Dixon Place is located at 161A Chrystie St. (between Rivington & Delancey).
Julie Mayo is a choreographer, performer and teacher based in Brooklyn. In New York her work has been presented at Movement Research at the Judson Church, New York Live Arts (in the David R. White Studio) and Greenspace (Queens). Julie has been a guest teacher at Dickinson College, Ohio University, Virginia Commonwealth University, Columbia College Chicago, and at the former Dance New Amsterdam, Gibney and ClassClassClass here in the city. She has received choreographic commissions from the University of Wisconsin/Madison, Wilson College (PA), University of Virginia, and the Virginia Museum of Fine Arts.
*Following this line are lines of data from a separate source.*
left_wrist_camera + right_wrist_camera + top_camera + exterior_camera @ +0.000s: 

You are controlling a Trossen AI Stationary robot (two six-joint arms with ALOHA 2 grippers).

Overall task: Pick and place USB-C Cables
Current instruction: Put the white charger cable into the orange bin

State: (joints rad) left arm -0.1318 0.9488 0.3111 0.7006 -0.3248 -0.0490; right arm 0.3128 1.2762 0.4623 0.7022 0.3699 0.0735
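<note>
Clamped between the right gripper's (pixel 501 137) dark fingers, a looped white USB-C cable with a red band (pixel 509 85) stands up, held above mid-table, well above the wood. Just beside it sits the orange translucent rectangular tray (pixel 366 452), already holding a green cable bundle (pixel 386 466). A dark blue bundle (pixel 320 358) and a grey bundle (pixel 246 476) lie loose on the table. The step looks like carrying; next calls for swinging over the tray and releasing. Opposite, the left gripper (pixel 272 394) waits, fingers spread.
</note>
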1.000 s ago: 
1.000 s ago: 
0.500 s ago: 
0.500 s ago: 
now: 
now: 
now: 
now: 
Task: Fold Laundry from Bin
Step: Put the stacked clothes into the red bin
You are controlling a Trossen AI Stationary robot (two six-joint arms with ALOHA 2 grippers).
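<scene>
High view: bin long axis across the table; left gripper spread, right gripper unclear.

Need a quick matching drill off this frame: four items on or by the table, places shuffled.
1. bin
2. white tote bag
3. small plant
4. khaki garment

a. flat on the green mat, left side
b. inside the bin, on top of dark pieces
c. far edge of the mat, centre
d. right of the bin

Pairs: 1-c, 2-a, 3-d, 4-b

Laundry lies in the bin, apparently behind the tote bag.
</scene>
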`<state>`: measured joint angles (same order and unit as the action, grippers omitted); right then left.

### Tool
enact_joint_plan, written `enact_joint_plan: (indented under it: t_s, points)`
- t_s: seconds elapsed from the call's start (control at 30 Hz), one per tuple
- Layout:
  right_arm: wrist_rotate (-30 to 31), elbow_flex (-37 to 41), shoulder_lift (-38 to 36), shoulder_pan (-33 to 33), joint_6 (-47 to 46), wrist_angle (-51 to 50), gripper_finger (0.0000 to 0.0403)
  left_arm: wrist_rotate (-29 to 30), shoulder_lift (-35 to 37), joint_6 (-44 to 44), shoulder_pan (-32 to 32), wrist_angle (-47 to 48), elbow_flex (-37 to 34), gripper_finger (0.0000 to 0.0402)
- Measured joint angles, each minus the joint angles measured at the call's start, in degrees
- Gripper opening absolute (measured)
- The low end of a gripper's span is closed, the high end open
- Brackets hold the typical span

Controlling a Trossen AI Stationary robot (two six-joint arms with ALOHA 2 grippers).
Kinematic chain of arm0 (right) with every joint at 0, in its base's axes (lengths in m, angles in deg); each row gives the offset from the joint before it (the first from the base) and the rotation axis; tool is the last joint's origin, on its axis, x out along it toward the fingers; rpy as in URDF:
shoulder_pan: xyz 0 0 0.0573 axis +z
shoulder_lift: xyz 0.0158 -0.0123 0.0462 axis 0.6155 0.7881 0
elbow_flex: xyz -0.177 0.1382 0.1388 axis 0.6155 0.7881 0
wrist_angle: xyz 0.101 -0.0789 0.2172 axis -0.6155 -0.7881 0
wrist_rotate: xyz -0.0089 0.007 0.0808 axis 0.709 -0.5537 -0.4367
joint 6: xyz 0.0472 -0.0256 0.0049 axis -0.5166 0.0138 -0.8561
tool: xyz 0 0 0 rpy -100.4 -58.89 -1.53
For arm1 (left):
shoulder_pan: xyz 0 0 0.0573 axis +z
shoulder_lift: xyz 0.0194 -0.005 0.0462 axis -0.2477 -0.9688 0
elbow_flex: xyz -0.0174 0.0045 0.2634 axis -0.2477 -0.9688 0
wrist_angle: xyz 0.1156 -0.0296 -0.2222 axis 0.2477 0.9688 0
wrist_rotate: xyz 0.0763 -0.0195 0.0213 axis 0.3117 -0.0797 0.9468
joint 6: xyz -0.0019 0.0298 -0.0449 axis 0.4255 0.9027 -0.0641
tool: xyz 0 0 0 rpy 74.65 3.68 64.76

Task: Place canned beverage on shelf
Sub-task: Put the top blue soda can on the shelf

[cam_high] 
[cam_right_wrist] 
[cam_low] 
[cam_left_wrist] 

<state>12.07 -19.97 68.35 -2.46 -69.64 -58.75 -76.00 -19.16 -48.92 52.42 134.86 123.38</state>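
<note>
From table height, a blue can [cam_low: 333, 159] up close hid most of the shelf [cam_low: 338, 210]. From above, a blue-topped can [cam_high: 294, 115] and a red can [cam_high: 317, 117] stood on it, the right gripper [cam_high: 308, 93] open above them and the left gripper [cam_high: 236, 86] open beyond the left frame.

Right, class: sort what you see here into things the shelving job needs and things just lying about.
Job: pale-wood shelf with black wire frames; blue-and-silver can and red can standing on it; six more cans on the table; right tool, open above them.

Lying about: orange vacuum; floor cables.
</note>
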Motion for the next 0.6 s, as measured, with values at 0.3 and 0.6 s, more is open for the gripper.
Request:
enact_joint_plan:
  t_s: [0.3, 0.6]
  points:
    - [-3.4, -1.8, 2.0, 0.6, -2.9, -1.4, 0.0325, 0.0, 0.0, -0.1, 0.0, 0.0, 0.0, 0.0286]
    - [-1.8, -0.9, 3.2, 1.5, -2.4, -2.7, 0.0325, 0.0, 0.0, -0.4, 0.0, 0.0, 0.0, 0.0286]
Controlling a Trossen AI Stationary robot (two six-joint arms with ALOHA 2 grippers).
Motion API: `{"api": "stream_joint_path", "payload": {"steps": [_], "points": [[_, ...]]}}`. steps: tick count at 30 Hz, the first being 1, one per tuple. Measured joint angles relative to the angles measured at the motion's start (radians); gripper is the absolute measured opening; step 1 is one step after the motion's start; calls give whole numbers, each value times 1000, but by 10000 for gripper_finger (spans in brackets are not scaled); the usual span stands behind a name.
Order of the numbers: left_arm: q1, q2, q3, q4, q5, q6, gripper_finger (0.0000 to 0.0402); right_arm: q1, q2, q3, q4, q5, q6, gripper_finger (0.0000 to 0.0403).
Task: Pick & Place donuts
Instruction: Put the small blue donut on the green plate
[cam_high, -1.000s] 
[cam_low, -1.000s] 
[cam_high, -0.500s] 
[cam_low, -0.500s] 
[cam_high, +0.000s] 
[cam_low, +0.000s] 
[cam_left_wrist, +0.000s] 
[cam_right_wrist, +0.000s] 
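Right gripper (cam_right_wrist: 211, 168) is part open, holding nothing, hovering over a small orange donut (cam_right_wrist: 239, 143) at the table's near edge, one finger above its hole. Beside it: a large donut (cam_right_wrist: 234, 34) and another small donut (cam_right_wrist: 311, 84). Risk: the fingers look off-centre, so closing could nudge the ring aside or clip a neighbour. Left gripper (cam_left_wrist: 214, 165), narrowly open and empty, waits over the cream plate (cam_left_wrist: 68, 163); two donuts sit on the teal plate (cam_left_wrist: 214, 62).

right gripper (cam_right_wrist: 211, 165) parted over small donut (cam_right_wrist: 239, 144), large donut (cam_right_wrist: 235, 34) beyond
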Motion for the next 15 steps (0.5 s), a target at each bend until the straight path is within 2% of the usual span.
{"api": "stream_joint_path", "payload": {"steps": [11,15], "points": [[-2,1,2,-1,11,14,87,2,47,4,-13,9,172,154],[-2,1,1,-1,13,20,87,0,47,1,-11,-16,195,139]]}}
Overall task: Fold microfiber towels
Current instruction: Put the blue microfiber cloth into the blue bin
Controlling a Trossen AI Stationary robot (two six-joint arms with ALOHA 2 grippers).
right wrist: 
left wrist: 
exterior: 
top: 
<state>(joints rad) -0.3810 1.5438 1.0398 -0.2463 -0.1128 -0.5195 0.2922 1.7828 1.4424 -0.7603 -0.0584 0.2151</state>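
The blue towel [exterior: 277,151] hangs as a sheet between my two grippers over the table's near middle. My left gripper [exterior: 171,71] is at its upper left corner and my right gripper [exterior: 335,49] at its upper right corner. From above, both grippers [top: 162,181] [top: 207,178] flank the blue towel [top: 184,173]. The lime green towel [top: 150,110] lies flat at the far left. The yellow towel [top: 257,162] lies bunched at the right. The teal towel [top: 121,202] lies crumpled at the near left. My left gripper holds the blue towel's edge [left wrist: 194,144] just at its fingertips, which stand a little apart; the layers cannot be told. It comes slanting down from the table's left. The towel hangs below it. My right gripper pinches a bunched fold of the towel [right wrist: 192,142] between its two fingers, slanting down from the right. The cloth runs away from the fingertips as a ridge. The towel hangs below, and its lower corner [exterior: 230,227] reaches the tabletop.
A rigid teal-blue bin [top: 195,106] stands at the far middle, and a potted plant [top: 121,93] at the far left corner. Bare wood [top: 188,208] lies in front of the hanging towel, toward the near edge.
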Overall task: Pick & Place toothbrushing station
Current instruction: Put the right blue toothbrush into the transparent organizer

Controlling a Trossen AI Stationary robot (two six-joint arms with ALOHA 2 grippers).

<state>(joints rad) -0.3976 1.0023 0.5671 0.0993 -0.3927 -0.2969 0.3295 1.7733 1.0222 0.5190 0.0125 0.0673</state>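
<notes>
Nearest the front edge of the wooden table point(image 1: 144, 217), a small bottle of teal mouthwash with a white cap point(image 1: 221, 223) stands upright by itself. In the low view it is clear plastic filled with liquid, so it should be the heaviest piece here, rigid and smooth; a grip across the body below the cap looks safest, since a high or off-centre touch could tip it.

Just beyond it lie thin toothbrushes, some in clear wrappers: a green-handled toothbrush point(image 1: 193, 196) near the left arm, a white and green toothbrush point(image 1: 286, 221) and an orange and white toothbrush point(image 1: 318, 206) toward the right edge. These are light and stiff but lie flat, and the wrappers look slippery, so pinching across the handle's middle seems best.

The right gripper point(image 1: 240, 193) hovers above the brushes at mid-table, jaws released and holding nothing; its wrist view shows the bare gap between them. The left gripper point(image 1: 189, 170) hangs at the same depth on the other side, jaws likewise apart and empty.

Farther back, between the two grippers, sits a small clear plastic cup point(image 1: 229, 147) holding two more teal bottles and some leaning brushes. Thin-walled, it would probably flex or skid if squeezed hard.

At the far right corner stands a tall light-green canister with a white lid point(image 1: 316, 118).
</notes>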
She is a two-time Gluck Foundation for the Arts Fellow, a curatorial artistic associate at Links Hall (Chicago) and the recipient of creative residencies at The Ucross Foundation and Djerassi.
Lorene Bouboushian is a performance maker, performer, and teacher originally from rural Texas. Her pursuits include sounding and rhythm, intimacy and shock, absurdity and humor, and what it means to perform our silly, paltry, emotional selves (and perform others). She has shared work at JACK, Grace Exhibition Space, New York Live Arts, Panoply Performance Lab, and Muchmore's. She has taught through the Brooklyn International Performance Art Festival, DreamYard Project, Universidad de las Americas Puebla, and CLASSCLASSCLASS. She is fueled by her collaborators and her family. She has also worked with Melinda Ring, Daria Fain, Kathy Westwater, and Lindsey Drury.